New car registrations fall to 30-year low in October


1 New car registrations fall to 30-year low in October

New car registrations fell for the fourth consecutive month in October with a decline of -24.6% to 106,265 units compared to October last year.

The monthly performance was the weakest since October 1991. Demand from large fleets fell by 40.4%.

Private demand fell by a more modest -3.3%, although this apparent small decline is compared against weak consumer uptake during the pandemic-affected October 2020.

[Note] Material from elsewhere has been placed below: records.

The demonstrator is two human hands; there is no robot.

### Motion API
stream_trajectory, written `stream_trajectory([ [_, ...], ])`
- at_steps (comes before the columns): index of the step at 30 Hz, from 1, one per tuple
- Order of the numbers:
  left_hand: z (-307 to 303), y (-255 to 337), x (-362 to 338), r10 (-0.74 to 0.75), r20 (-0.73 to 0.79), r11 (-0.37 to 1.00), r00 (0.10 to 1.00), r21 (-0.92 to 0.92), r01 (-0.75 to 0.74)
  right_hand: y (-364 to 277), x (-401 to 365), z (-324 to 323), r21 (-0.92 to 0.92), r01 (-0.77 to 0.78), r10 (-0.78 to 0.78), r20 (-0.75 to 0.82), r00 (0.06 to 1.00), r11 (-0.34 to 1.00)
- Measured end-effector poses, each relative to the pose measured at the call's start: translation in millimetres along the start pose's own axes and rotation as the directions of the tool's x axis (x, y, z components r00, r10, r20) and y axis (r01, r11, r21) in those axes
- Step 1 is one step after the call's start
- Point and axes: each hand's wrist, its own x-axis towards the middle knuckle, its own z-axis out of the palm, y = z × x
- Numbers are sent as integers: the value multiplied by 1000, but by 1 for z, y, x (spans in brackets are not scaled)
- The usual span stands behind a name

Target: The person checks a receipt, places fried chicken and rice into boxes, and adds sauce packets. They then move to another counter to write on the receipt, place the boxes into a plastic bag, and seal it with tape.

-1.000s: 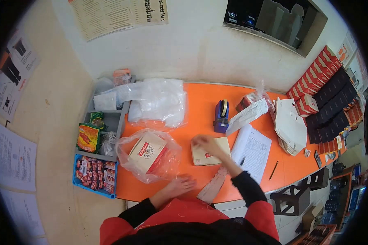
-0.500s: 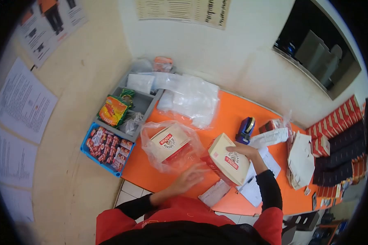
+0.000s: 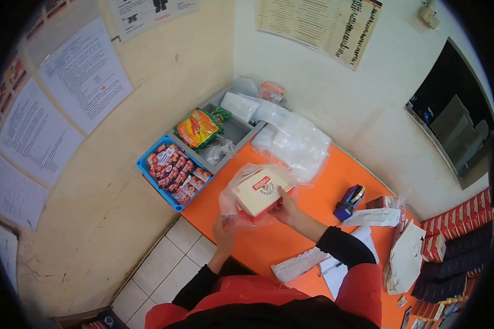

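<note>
A cream-and-red printed food box (image 3: 263, 189) sits tilted at the mouth of a clear plastic bag (image 3: 232, 193) on the orange table. My right hand (image 3: 286, 208) grips the box's near right side, thumb on the lid edge. At the bag's near left edge, my left hand (image 3: 224, 233) has its fingers closed on the thin plastic. Red shows under the upper box; whatever else is inside the bag is mostly covered.
A blue basket (image 3: 183, 207) of sachets adjoins a grey organizer (image 3: 237, 131) along the left wall. Clear bags (image 3: 299, 145) lie behind the food box. A tape dispenser (image 3: 348, 203), papers (image 3: 299, 265) and stacked cartons (image 3: 460, 216) are to the right.
My right hand has carried the food box left onto the bag, covering the box seen there before. The left hand has closed on the bag's edge. The view has turned left.
</note>
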Motion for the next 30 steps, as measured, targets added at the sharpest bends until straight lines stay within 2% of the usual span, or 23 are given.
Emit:
stream_trajectory([
  [1,1,4,-6,36,28,999,999,-40,-35,3,1,8,120,27,-25,-17,1000,992],
  [4,0,28,-7,86,22,996,996,-40,-85,16,7,13,182,149,-152,1,988,972],
  [7,-13,62,16,315,-63,948,947,70,-310,15,-35,33,-57,77,-81,-68,994,995],
  [8,-17,72,24,310,-1,951,951,-4,-310,7,-43,40,-323,204,-202,40,979,924],
  [9,-21,82,31,309,64,949,949,-77,-304,-8,-49,46,-546,332,-284,174,943,769],
  [10,-25,92,38,312,132,945,941,-148,-293,-24,-50,49,-705,451,-322,320,891,547],
  [11,-28,102,45,235,204,942,950,-289,-171,-45,-36,43,-883,451,-323,392,861,131],
  [12,-29,111,52,167,283,908,944,-417,-36,-71,-21,29,-873,369,-287,459,841,-318],
  [13,-30,120,60,114,364,844,924,-526,103,-100,-20,10,-593,366,-262,716,647,-717],
  [14,-31,127,72,136,372,826,918,-554,102,-126,-21,-3,-198,206,-91,895,437,-958],
  [16,-35,139,96,180,379,787,908,-609,99,-166,-70,25,-136,56,-63,736,674,-989],
  [18,-35,162,106,207,443,762,872,-632,140,-189,-122,59,-340,128,-138,657,742,-932],
  [19,-32,169,112,220,474,750,853,-642,163,-189,-150,80,-407,67,-179,536,825,-911],
  [20,-24,168,119,287,505,779,814,-617,108,-184,-172,96,-462,-3,-213,402,891,-887],
  [22,-9,162,132,400,570,823,718,-567,-8,-170,-200,114,-618,21,-261,362,895,-786],
  [23,-9,161,136,476,585,846,656,-509,-160,-166,-201,122,-689,32,-283,340,897,-724],
  [25,-11,161,143,589,637,802,498,-379,-462,-156,-171,153,-585,114,-366,635,681,-803],
  [26,-15,161,145,617,604,777,505,-369,-509,-151,-150,171,-524,136,-384,754,533,-841],
  [28,-26,155,143,672,542,725,505,-343,-597,-136,-84,205,-522,445,-291,822,489,-727],
  [29,-31,143,143,662,507,739,552,-320,-593,-120,-40,217,-469,571,-231,868,440,-674],
  [30,-36,122,145,652,469,752,596,-298,-588,-104,1,231,-432,638,-146,881,451,-637],
])
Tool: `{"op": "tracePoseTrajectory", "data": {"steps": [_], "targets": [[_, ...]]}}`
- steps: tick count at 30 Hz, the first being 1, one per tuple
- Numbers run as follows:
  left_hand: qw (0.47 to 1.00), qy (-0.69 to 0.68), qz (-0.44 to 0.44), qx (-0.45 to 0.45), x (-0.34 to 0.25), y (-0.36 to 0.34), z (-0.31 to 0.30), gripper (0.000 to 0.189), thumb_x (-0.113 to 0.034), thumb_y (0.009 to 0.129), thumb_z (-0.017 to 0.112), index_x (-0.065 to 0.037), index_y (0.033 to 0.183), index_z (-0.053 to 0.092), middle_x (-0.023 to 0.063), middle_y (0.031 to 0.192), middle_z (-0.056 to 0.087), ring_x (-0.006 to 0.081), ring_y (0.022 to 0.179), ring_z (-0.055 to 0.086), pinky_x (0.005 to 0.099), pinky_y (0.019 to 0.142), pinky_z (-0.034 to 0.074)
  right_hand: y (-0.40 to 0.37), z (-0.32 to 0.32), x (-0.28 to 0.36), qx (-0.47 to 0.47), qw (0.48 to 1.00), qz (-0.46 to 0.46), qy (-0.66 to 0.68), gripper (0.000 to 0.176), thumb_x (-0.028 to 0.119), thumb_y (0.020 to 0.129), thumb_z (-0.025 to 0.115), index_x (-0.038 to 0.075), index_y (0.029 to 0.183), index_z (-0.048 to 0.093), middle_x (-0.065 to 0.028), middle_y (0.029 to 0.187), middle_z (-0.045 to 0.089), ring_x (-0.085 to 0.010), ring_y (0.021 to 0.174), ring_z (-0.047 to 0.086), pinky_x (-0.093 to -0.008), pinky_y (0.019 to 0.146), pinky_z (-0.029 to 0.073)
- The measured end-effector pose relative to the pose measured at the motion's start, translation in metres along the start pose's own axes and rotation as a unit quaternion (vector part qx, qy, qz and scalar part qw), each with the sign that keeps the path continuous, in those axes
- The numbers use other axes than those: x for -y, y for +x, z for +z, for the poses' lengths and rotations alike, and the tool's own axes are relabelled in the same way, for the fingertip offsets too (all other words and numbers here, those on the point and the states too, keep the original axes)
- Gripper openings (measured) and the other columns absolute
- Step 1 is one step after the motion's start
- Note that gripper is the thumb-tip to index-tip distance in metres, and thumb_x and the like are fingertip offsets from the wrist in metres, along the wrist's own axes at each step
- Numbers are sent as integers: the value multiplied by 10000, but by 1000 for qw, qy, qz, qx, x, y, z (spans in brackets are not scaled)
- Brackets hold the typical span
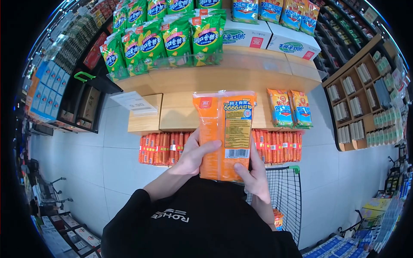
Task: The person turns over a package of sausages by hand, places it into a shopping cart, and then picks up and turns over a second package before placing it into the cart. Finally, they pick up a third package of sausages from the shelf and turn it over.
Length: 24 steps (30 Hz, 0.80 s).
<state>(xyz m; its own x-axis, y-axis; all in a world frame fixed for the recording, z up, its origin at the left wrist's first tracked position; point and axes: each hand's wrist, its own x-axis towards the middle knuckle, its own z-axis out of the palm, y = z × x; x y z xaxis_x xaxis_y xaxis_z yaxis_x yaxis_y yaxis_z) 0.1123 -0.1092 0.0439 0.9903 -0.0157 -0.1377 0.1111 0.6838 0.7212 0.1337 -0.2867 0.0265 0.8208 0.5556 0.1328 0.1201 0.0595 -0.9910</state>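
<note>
Held upright in front of my chest is an orange snack bag, its printed back with a barcode turned toward me. My left hand grips its left edge, thumb lying across the front. On the right side my right hand clasps the lower edge, thumb near the barcode. Fingers behind the bag are hidden. Beyond it, two blue-and-orange bags stand on the wooden shelf. Rows of red-wrapped sausages sit lower down, partly covered by my hands and the bag.
Green bags fill the upper tier behind a clear plastic lip, beside white cartons. A price sign stands at left. Close by on my right is a shopping cart with a colourful pack inside. Shelving lines the right.
</note>
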Motion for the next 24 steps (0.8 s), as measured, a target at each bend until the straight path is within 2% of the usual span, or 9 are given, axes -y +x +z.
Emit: {"op": "tracePoseTrajectory", "data": {"steps": [4, 10, 19, 22, 24], "targets": [[1000, 6, -4, -5, 4, 1, -4, 477, -69, 784, 591, -5, 1214, 397, 99, 1131, 528, 176, 1029, 524, 331, 883, 424, 2, -2, 5, 3, 998, -19, -61, 687, 85, 819, 522, -30, 1362, 117, -214, 1276, 421, -273, 1201, 405, -330, 982, 310], [1000, 7, 0, -6, 6, 2, -2, 468, -63, 783, 588, -1, 1208, 402, 104, 1133, 531, 179, 1024, 529, 334, 882, 426, 2, -4, 10, 4, 997, -7, -73, 691, 103, 821, 529, -25, 1364, 121, -220, 1278, 416, -280, 1188, 422, -328, 968, 328], [1000, 9, -7, 18, 8, 0, -3, 453, -55, 786, 573, -1, 1204, 408, 109, 1137, 534, 187, 1033, 530, 344, 890, 424, -1, -7, -4, -3, 999, -24, -24, 700, 94, 819, 536, -39, 1362, 114, -204, 1332, 355, -240, 1236, 351, -329, 1004, 268], [1000, 8, -2, 27, 9, 0, -5, 458, -60, 784, 574, 0, 1206, 405, 109, 1139, 533, 187, 1039, 528, 349, 894, 423, -4, 0, 2, -31, 994, 12, 107, 680, 69, 808, 551, -41, 1355, 164, -185, 1315, 371, -223, 1211, 368, -334, 1002, 273], [999, 11, 2, 32, 10, -1, -5, 464, -64, 782, 578, 2, 1208, 404, 109, 1139, 533, 188, 1041, 526, 351, 894, 424, -4, -5, -4, 9, 993, 23, 112, 636, 64, 801, 569, -46, 1328, 232, -163, 1257, 424, -204, 1157, 412, -329, 982, 304]]}}
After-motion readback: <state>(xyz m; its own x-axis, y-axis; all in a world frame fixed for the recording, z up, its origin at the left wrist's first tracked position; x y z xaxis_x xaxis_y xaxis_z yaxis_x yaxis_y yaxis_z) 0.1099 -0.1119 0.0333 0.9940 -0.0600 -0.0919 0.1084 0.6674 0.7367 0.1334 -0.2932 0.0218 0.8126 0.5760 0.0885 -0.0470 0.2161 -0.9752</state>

Falls were recorded in all vehicle classes except the Mini category, although this is typically a low volume segment and so subject to volatility. The most popular categories were lower medium (30.7%), supermini (30.0%) and dual purpose (26.6%). All three saw an increase in year-on-year market share.

The SMMT forecast for UK car sales in 2021 has been revised downward by -8.8% to 1.66 million units, considering the on-going supply issues and deteriorating economic outlook.

This would see 2021 finish 1.9% or some 30,000 units up on 2020, but some 650,000 units down on 2019’s pre-pandemic 2.3 million performance.

The SMMT is forecasting a partial recovery for 2022, with industry anticipating some 1.96 million new car registrations next year.

This, it said, will be driven by continued demand for plug-in vehicles, which is expected to continue at pace with new BEVs anticipated to be more popular than new conventional and mild-hybrid diesels by the end of 2022. Plug-in cars are also expected to account for more than a fifth (21.5%) of all new car registrations next year.

Mike Hawes, SMMT chief executive, said: “The current performance reflects the challenging supply constraints, with the industry battling against semiconductor shortages and increasingly strong economic headwinds as inflation rises, taxes increase, and consumer confidence has weakened.

“Electrified vehicles, however, continue to buck the trend, with almost one in six new cars registered this year capable of zero-emission motoring, growth that is fundamental to the UK’s ability to hit its net zero targets.

“With next year looking brighter, and even more new models expected, the continuation of this transition will depend on the preservation of incentives that overcome the affordability barrier, and the ability of the public and private sectors to increase public on street charging to allay EV driver concerns.”